Por Leonardo Boff *
Face ao cataclismo econômico-financeiro mundial se desenham dois
cenários: um de crise e outro de tragédia. Tragédia seria se toda a
arquitetura econômica mundial desabasse e nos empurrasse para um caos
total com milhões de vítimas por violência, fome e guerra. Não seria
impossível, pois o capitalismo, geralmente, supera as situações
caóticas mediante a guerra. Ganha ao destruir e ganha ao reconstruir.
Somente que hoje esta solução não parece viável, pois uma guerra
tecnológica liquidaria com a espécie humana; só cabem guerras
regionais sem uso de armas de destruição em massa.
Outro cenário seria de crise. Para ela, não acaba o mundo econômico,
mas este tipo de mundo, o neoliberal. O caos pode ser criativo, dando
origem a outra ordem diferente e melhor. A crise teria, portanto, uma
função purificadora, abrindo espaço para uma outra oportunidade de
produção e de consumo.
Não precisamos recorrer ao ideograma chinês de crise para saber de sua
significação como risco e oportunidade. Basta recordar o sânscrito
matriz das línguas ocidentais.
Em sânscrito, crise vem de kir ou kri que significa purificar e
limpar. De kri vem também crítica que é um processo pelo qual nos
damos conta dos pressupostos, dos contextos, do alcance e dos limites
seja do pensamento, seja de qualquer fenômeno. De kri se deriva,
outrossim, crisol, elemento químico com o qual se limpa ouro das
gangas e, por fim, acrisolar que quer dizer depurar e decantar. Então,
a crise representa a oportunidade de um processo critico, de depuração
do cerne: só o verdadeiro fica, o acidental cai sem sustentabilidade.
Ao redor e a partir deste cerne se constrói uma outra ordem que
representa a superação da crise. Os ciclos de crise do capitalismo são
notórios.

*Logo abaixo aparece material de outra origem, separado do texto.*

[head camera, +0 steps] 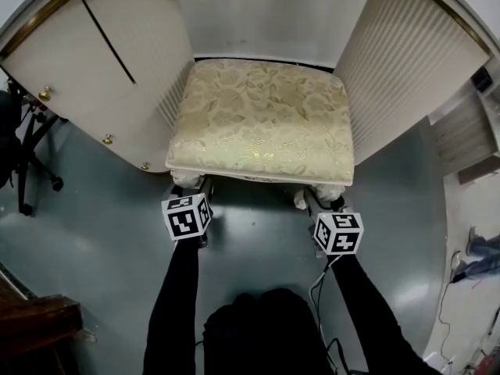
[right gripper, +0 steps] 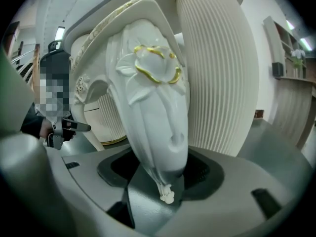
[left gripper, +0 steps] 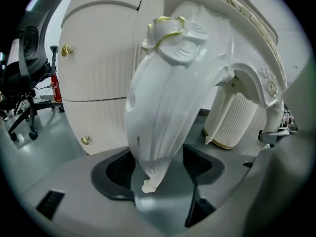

Como nunca se fazem cortes estruturais que inaugurem uma
nova ordem econômica, mas sempre se recorre a ajustes que preservam a
lógica exploradora de base, ele nunca supera propriamente a crise.
Alivia seus efeitos danosos, revitaliza a produção para novamente
entrar em crise e assim prolongar o recorrente ciclo de crises.
A atual crise poderia ser uma grande oportunidade para a invenção de
um outro paradigma de produção e de consumo. Mais que regulações
novas, fazem-se urgentes alternativas. A solução da crise
econômico-financeira passa pelo encaminhamento da crise ecológica
geral e do aquecimento global. Se estas variáveis não forem
consideradas, as soluções econômicas, dentro de pouco tempo, não terão
sustentabilidade e a crise voltará com mais virulência.
As empresas nas bolsas de Londres e de Wall Street tiveram perdas de
mais de um trilhão e meio de dólares, perdas do capital humano.
Enquanto isso, segundo dados do Greenpeace, o capital natural tem
perdas anuais da ordem de 2 a 4, trilhões de dólares, provocadas pela
degradação geral dos ecossistemas, desflorestamento, desertificação e
escassez de água. A primeira produziu pânico, a segunda sequer foi
notada. Mas desta vez não dá para continuar com o business as usual.
O pior que nos pode acontecer é não aproveitar a oportunidade advinda
da crise generalizada do tipo de economia neoliberal para projetar uma
alternativa de produção que combine a preservação do capital natural
com o capital humano. Há que se passar de um paradigma de produção
industrial devastador para um de sustentação de toda a vida.
Esta alternativa é imprescindível, como o mostrou corajosamente
François Houtart, sociólogo belga e grande amigo do Brasil, numa
conferência diante da Assembléia da ONU em 30 de outubro do corrente
ano: se não buscarmos uma alternativa ao atual paradigma econômico em
quinze anos 20% a 30% das espécies vivas poderão desaparecer e nos
meados do século haverá cerca de 150 a 200 milhões de refugiados
climáticos. Agora a crise em vez de oportunidade vira risco aterrador.
A crise atual nos oferece a oportunidade, talvez uma das últimas, para
encontrarmos um modo de vida sustentável para os humanos e para toda a
comunidade de vida. Sem isso poderemos ir ao encontro da escuridão.